The equal ultimacy of the one and the many within Jerusalem can also be seen under the terms of the Older Covenant. Israel was bound together as the one covenant people of God. Over and over the Lord indicated to Israel that He had set His love upon one people, one collective, one nation, one family and its descendants. He had not set His love upon all peoples, all nations (that would come later).

Nevertheless this emphasis upon the corporate entities of faith did not overshadow individual faith or the personal believing heart. In fact it enhanced it. For example, the Psalms represent the deepest trials, struggles, doubts, joys, and faith of the individual heart found anywhere, in any time, in any literature, throughout in all human history.

But a brief skimming of the Psalms also tells us that the longing of the individual believer was for corporate Israel, God's people, and public worship. The individual longing of the soul was also a longing to be one with the Lord and His people.
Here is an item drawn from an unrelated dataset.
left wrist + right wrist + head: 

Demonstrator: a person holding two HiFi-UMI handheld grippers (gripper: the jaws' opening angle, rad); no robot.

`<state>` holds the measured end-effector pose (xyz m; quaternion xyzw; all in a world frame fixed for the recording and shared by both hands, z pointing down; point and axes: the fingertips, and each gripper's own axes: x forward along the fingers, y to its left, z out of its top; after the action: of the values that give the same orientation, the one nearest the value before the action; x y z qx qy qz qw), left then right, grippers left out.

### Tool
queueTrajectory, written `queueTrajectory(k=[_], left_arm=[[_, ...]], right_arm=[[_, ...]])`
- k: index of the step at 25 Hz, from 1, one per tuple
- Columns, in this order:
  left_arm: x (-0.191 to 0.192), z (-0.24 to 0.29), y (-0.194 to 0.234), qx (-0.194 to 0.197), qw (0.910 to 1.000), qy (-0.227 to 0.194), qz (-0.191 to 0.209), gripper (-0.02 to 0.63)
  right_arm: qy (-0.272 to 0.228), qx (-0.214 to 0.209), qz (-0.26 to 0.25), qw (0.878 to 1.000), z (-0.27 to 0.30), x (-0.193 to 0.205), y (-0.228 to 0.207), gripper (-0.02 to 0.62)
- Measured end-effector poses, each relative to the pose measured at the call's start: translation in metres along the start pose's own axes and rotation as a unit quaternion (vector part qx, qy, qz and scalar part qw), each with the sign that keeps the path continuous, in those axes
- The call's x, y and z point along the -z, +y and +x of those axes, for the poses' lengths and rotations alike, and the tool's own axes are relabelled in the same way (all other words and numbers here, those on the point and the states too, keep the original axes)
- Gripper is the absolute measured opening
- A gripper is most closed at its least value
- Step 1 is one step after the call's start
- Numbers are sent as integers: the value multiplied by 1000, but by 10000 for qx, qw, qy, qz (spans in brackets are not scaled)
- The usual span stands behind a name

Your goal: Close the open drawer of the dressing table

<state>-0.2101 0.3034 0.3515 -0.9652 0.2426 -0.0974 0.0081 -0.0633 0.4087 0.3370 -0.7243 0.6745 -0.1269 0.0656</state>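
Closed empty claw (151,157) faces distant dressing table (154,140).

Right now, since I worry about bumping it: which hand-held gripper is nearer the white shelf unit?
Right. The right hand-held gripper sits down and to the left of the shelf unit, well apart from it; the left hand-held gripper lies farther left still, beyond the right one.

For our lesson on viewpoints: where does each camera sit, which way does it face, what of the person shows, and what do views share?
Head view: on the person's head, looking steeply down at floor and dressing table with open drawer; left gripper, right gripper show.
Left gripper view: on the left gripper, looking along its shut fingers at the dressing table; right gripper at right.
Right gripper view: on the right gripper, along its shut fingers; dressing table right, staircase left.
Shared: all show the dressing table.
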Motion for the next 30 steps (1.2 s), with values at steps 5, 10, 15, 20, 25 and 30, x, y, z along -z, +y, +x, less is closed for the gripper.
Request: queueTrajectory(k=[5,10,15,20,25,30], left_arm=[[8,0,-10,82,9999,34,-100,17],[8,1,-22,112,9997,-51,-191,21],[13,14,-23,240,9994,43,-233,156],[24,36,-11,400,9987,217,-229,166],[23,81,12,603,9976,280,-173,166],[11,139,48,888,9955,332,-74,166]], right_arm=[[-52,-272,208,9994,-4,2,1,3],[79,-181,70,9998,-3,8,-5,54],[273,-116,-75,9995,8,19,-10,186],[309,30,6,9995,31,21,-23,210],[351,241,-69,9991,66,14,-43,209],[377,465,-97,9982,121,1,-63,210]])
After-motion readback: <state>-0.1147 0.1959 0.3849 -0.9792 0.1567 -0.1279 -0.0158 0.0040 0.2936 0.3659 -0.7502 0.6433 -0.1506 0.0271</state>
It was a longing for the Lord of hosts.
O Lord of hosts, how lovely, Thy tabernacles are,
For them my heart is yearning in banishment afar.
My soul is longing, fainting Thy sacred courts to see;
My heart and flesh are crying, O living God for thee.
Psalm 84.
It is Greek and pagan rationalism which has distorted the understanding of the Newer Covenant into one which emphasizes the individual at the expense of the corporate, the many at the expense of the one. It is the animus of Unbelief which wants to pull apart what God has put together. If you read the Newer Covenant documents without Enlightenment glasses you will see immediately the continuation of the one and the many, the equal importance and weight of the individual and the corporate from the Older Covenant to the New Covenant. The weight and emphasis upon Kingdom and Church in the New Covenant is equal with that of the emphasis upon the need for personal repentance and faith and sanctification.
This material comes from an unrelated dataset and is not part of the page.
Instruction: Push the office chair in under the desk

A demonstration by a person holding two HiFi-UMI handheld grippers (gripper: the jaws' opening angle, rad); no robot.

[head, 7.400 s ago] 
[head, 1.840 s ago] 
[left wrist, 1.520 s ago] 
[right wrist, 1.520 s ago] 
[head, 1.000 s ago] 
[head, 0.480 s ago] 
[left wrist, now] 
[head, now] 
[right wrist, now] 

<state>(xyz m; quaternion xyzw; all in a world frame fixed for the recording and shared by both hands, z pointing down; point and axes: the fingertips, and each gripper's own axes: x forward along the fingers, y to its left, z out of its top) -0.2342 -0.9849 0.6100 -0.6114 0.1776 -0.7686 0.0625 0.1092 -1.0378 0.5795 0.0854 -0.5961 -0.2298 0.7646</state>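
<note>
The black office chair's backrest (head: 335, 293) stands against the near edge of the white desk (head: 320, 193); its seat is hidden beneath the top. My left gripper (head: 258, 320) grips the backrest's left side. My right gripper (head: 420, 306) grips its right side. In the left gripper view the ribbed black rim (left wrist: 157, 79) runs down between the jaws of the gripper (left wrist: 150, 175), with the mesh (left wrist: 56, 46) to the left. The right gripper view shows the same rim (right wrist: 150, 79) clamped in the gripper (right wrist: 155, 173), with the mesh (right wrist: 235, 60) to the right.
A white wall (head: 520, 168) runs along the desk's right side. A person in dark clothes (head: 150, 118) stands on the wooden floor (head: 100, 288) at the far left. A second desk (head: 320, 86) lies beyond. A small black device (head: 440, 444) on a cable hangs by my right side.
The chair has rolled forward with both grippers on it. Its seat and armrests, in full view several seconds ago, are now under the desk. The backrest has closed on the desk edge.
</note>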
In the Middle Ages, again under the influence of Greek rationalism, the One became to be regarded as far more important than the Many; the corporate was more fundamental than the individual. Thus, the church (or the state) was more fundamental and important than the individual believer. It was the church which set itself up between (and above) man and God. The Reformation attacked this falsity at its root, with its stress upon individual repentance, faith and sanctification. But the Reformation also stressed the importance of the corporate, the church, the community, and the state as equally legitimate and divinely appointed institutions within the Kingdom of God.

But if paganism could not make the one ultimate, it would swing to the other extreme and make the many ultimate. So, the Enlightenment was born as a reaction of the many against the one, and the pendulum swung to the other extreme.

Jerusalem takes its mark and cue from the Lord, not from Athens. As part of sweeping its streets and carrying out its garbage, it needs to rid itself of the Enlightenment. Jerusalem knows that eventually the Enlightenment, which last century produced the bloodiest one hundred years in all human history, will eventually come to be seen as the beginning of a terrible Dark Age. Jerusalem needs to recover that wonderful harmony and balance between the one and the many, the individual and the corporate, that is so beautifully “archetyped” in God Himself. This is part of what it means to be the City set upon a great hill, the wonder of the whole earth.

As Athens progressively whipsaws itself into pieces, racked first with making the Many absolute, then flicking back to the extreme of making the One ultimate, the City of God will, by contrast, be seen as a bright and beautiful light in an otherwise benighted world.